BOEM’s letter implied that this ‘regulatory break’ could ease the financial strain on Vineyard Wind, permitting the company to channel the saved capital into construction. This could expedite the project’s commencement. Additionally, the BOEM justified waiving the fee as a measure that ‘propels the generation and dissemination of energy from sources other than hydrocarbon derivatives.’
Supporting this decision, Meredith Lilley, an energy program officer at BOEM, admitted in an internal email that absolving the fee by August 2021 was necessary. It ensured Vineyard Wind could ‘procure financing and attain financial closure.’
The Massachusetts project, a massive undertaking generating 800 megawatts, is a cooperative operation between Danish energy innovator Copenhagen Infrastructure Partners and North-eastern US utility service provider Avangrid. The project, proposed many years prior, gained momentum with the inception of the Biden administration.

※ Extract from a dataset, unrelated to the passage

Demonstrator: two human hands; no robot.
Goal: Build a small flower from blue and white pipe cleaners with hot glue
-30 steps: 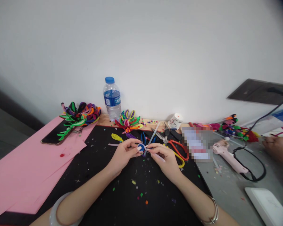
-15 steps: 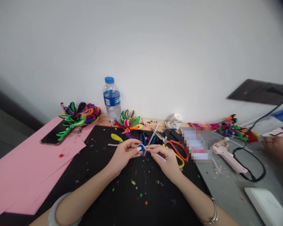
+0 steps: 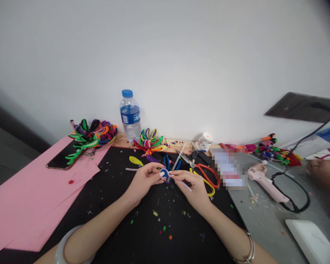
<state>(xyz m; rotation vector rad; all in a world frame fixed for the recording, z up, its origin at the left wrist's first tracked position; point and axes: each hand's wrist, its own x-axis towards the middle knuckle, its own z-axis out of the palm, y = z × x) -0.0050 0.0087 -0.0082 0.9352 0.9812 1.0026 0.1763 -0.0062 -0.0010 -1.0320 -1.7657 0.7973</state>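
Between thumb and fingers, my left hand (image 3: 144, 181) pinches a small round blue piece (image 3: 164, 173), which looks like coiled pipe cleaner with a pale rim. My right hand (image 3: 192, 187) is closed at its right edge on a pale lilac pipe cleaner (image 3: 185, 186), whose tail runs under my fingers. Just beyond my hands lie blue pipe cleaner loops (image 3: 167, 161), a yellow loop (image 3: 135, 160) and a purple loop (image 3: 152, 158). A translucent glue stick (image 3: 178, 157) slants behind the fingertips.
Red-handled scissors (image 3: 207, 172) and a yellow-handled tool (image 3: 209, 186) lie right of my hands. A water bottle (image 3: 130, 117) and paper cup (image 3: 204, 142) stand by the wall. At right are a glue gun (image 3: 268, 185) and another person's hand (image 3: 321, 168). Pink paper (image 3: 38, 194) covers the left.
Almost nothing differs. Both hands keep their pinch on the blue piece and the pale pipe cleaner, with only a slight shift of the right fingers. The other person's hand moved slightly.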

In May 2021, the US government officially gave the project the green light, creating a historic moment as the inaugural utility-scale offshore wind farm to receive federal endorsement.
Then BOEM, in July 2021, sanctioned the construction and operations proposal of Vineyard Wind. A few months later, DOI Secretary Deb Haaland, along with ex-Governor of Massachusetts Charlie Baker and other dignitaries, performed the symbolic groundbreaking ceremony in Barnstable, Massachusetts.
Post Vineyard Wind’s approval, BOEM issued permissions to an additional five utility-scale offshore wind projects. This aligns with the Biden administration’s ambition to set up 30 gigawatts of offshore wind power capacity by 2030. However, one such project, the offshore venture Ocean Wind 1 in New Jersey, was eventually dropped by its developer in October, citing numerous economic determinants.
Simultaneously, the Biden administration seems to have trained its sights on the traditional oil and gas sector. While development fees for green energy production have been excused, measures ramping up costs for hydrocarbon producers have been unveiled. In July, DOI proposed a plan to adjust the bonding requirements, revise royalty rates, and raise minimum bids for onshore fossil fuel leasing.
This action will significantly increase developers’ financial burden—which in stark contrast, has been eased for those in the green energy sector, specifically Vineyard Wind. The government’s divergent approach to these two energy sectors has raised various questions, leading to a subject of noteworthy debate.
To date, the responses from both BOEM and Vineyard Wind with regards to these matters remain undisclosed. However, the implications of these actions will continue to reverberate within the industry and could potentially catalyze changes in regulatory practices.
The ethical questions and the potential preferential treatment exhibited in this case might signal a shift in policy towards greener, renewable sources at the cost of conventional energy methods. While it is clear that Vineyard Wind stands to benefit from the waived fee, only time will reveal the overall impact of this decision on other industry players and the sector’s future as a whole.
Thus, as green energy continues to take center stage in the administration’s policies, one cannot help but foresee a significant transition in the American energy industry. With both supportive and critical voices echoing through the halls of both public and corporate offices, the long-term effects of these decisions eagerly await analysis from experts.